His wife, Cathy, a retired nurse and anti-abortion activist, is also going to hold her nose while voting for O’Dea. “I don’t really know if he’s against abortion at the last minute ― at 38 weeks or 40 weeks or something,” she said.

Another factor working in Bennet’s favor is the presence of Brian Peotter, a Libertarian Party candidate, on the Senate ballot. O’Dea clearly sees Peotter as a greater threat to his share of the vote than to Bennet’s.

“The bottom line is: a vote for the Libertarian is a vote for Michael Bennet,” O’Dea told HuffPost after his event with Christie. “And I know all those libertarians, none of them have anything in common with Michael Bennet.”

In part due to third-party candidates, Bennet has never received more than 50% of the vote.

But whether those candidates, who have included left-leaning Green Party nominees in the past, have hurt Bennet more than his opponents is unclear. In 2016, the Libertarian nominee received 3.6% of the vote ― not enough to cover the gap between Bennet and his Republican opponent even if all of them had voted Republican instead.

In reality, O’Dea’s biggest obstacle is the same partisan polarization affecting Democrats in increasingly red states.

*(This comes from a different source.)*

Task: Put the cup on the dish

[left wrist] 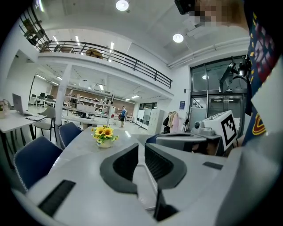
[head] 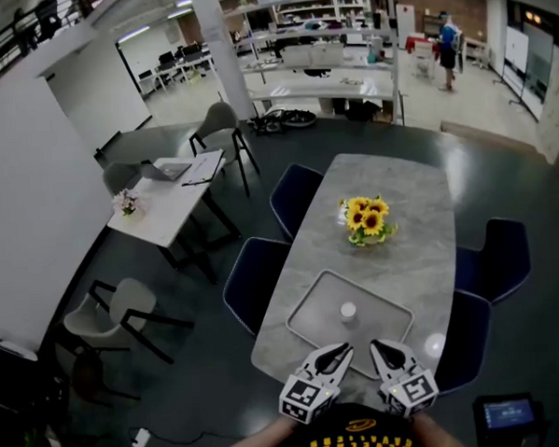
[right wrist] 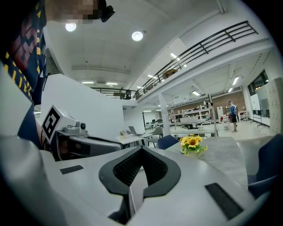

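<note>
Closest in, both hand-held grippers hang side by side over the near edge of the bench. The left hand-held gripper (head: pixel 341 354) and the right hand-held gripper (head: pixel 379 349) each have their jaws pinched together with nothing in them, and both gripper views back that up.

Just past their tips lies the flat grey rectangular dish with rounded corners (head: pixel 308 324). The small white cup (head: pixel 348 311) stands upright on it, roughly mid-dish. So the cup is where the task wants it. This fits a cup just set down and let go, or one that simply stands there anyway, and I can't pick between those from one look.

Room-wise, the dish's edge looks low and is the only lip near the cup. Beyond it there's plenty of bare grey marbled bench (head: pixel 421 248), then a small pot of yellow sunflowers (head: pixel 366 220) well clear. Dark blue chairs (head: pixel 256 283) hug both long sides, with open dark floor around them.
</note>
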Demonstrator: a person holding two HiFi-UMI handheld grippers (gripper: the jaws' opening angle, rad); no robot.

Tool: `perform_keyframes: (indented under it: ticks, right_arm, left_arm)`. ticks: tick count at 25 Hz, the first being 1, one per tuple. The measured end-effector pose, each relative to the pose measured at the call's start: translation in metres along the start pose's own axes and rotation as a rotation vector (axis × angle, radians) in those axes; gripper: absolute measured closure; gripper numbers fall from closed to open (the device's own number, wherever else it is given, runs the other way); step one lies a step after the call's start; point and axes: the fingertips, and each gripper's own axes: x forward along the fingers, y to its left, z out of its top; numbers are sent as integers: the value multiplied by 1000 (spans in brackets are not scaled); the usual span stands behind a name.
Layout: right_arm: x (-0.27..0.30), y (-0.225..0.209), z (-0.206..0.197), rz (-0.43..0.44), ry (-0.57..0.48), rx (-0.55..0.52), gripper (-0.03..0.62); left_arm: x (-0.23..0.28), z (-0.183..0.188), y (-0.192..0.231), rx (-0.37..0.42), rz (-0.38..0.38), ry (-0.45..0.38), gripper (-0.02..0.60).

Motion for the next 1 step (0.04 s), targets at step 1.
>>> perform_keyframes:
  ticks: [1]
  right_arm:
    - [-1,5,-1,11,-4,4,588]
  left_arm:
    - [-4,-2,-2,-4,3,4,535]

It’s the kind of political force of nature that makes it unlikely that Rep. Tim Ryan (D) will win in Ohio’s Senate race, or that Rep. Val Demings (D) will win in Florida’s Senate race, despite their strengths as candidates.

When a state’s tribal identity shifts in a more decisive partisan direction, it becomes harder for voters to see any candidate outside of that lens ― especially in congressional races.

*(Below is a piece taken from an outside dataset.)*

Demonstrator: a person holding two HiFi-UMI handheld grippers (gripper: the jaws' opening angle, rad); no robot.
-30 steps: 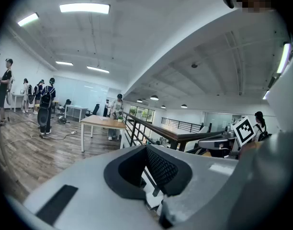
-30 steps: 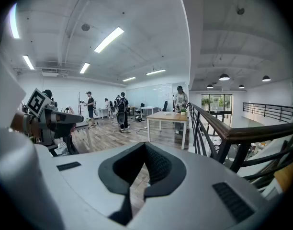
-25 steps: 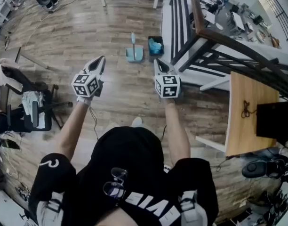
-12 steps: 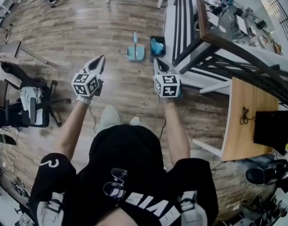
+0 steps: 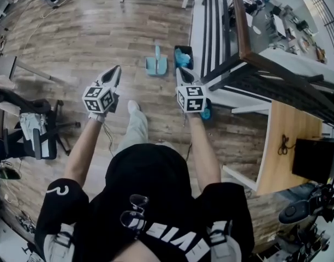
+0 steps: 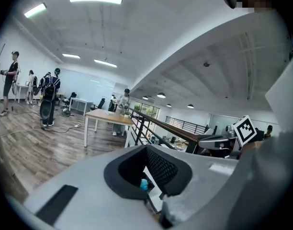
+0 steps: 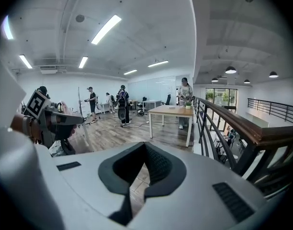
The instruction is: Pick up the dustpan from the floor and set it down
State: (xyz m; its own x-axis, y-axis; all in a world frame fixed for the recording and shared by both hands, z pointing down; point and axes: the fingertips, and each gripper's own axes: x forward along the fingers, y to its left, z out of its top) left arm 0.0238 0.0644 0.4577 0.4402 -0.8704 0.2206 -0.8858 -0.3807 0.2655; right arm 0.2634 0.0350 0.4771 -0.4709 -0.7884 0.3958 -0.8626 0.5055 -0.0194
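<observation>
Pale-blue plastic dustpan (image 5: 156,64) sits on the wooden floor (image 5: 90,31), just beside a dark bin (image 5: 188,49). The left hand-held gripper (image 5: 115,72) and right hand-held gripper (image 5: 180,73), both closed and empty, could topple it unless opened first.

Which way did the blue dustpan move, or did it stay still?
No. The dustpan still lies on the floor just left of the black bin, same as before.
</observation>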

“Is [O’Dea] actually going to be able to get much of the crossover vote?” Sokhey said. “Probably not, in the era of polarization that we’re in.”

On the other hand, if O’Dea prevails against the odds, he is likely to be held up as a model for GOP success in similarly difficult terrain. His victory would also speak to the extent of the political backlash to inflation and its perceived link to Biden’s policies.

“If Bennet loses, it’s a very bad night for the Democrats nationally, and it’s probably a bad night for them in Colorado in some other dimensions too,” Sokhey said.